Wealth management is and will remain a personal business, especially for the upper tiers of wealth, so digitisation must align with human connectivity
A panellist commented on their firm’s commitment to digital transformation, noting that across the HNWI and UHNWI segments, the firm focuses on omnichannel with a rising level of RM interface the higher the wealth of the clients. “The communication interface, transaction processing, even equipping the clients with detailed analytics reports occur at the touch of a button,” they explained. “But the final advice and the delivery centre on the RMs who will continue to play a major role for us. In our key HNW and UHNW markets, we will continue to see a good combination of high touch, and whatever can be, communication and engagement, but with a lot more productivity supported by technology, while in the broader mass affluent market, the primary engagement will be led primarily by technology.”

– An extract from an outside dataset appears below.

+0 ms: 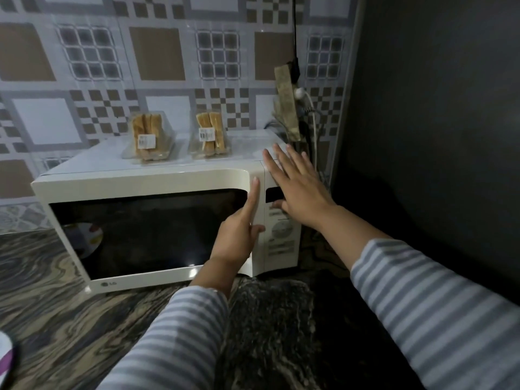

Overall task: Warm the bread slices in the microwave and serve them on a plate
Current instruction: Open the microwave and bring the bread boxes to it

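Far left bottom corner: edge of a white-and-purple object (5, 354), cut off by frame, can't tell what it is. Dark wood-grain table (56, 291) carries a cream microwave (157, 181), door shut, dark window; a plate with a coloured pattern (90, 237) shows faintly through the glass at the left. On top of the microwave, two clear packs of bread slices, both labelled: left pack (147, 140) and right pack (210, 136), near each other but apart, slices standing on edge.

Left hand (239, 235) at the door's right edge: index finger stretched straight up along the door, tip touching the cream strip by the control panel (280, 232); the other fingers (257, 229) curled in, thumb hidden. Holds nothing.

Right hand (298, 190) flat and open over the top right corner of the microwave and the panel, fingers (271, 161) spread and extended, holding nothing; contact with the casing unclear. Both sleeves grey-white striped.

Behind the microwave's right corner: a power strip (287, 105) with cables against the patterned tile wall (157, 52). Dark panel (436, 108) on the far right.
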`<state>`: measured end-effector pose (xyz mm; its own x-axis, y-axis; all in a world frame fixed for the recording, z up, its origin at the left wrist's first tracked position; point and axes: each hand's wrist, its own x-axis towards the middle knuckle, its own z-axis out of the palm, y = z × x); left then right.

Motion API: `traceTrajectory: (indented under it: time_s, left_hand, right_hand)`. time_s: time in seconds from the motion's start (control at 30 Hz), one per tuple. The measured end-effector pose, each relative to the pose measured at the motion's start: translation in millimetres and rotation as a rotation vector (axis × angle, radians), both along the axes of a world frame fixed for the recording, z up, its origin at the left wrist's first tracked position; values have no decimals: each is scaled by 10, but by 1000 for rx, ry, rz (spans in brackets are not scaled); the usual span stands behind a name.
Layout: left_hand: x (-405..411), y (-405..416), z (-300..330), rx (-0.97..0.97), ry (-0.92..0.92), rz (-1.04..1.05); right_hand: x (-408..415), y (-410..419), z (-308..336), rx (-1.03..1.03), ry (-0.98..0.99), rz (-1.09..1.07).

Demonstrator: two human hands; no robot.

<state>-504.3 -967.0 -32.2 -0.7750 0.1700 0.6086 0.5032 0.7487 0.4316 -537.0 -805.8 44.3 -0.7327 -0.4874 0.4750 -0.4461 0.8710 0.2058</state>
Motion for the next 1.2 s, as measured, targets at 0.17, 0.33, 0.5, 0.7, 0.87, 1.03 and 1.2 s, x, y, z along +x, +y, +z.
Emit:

The opportunity is so vast that the drive to digital transformation is not a luxury, it is an essential
A guest reported that his institution sees a market of some 1 million people with more than USD1 million to invest, and that the mass affluent segment is some 20 million people with more than USD100,000 to invest. He concurred that there is a shortage of talent in the market as well. “So, the challenge is to service this vast number of clients across multiple locations, multiple cities, numerous states in what is a huge country,” he said. “And that is where the omni channel model wins, and we need a sophisticated and established platform to reach, onboard and service these customers, to navigate them according to their needs and preferences across investments, insurance, borrowing and so forth. We need tech to be able to nudge the customers in terms of the next best action, to help them with goals-based investing or life-stage investing, lifestyle investing, and other curated journeys.”
Some people, he said, will be able to navigate their own directions, but a large part of the population where wealth creation is happening would need hand holding. “And that is where the omni-channel model will work very efficiently where both tech and the human talent is able to engage with the customer in a meaningful manner,” he observed.
Expert Opinion - Lakshey Gangwani, Regional Sales Director, InvestCloud: "Wealth continuum will become a very interesting conversation. Those financial institutions that operate across the spectrum have a big advantage, because they can start when the customer is at retail or mass affluent level and nurture them from there. The question is how do you nurture clients from the retail level into a multi-generational client?”
Agility and dynamism are essential in the new age of wealth management in India
A guest closed with the prediction that the wealth industry will require great agility and imagination to cater to the different segments of the Indian wealth market of the future. “Some 10 years back, we used to only segment by income, and it was all rather basic, categorising them as older generation business builders, newer-gen entrepreneurs, wealth inheritors, family offices and so forth,” he remarked. “But I think as we go along, the whole approach to segmentation is evolving and emerging in this country, and it is really quite fascinating. Whichever firm can get their head around this, who can deliver to the major segments that are emerging, that can truly build the proposition for them and find a way to deliver that properly, those business will win and win beautifully in this market. And that is exactly how our firm and other leaders in the business are thinking.”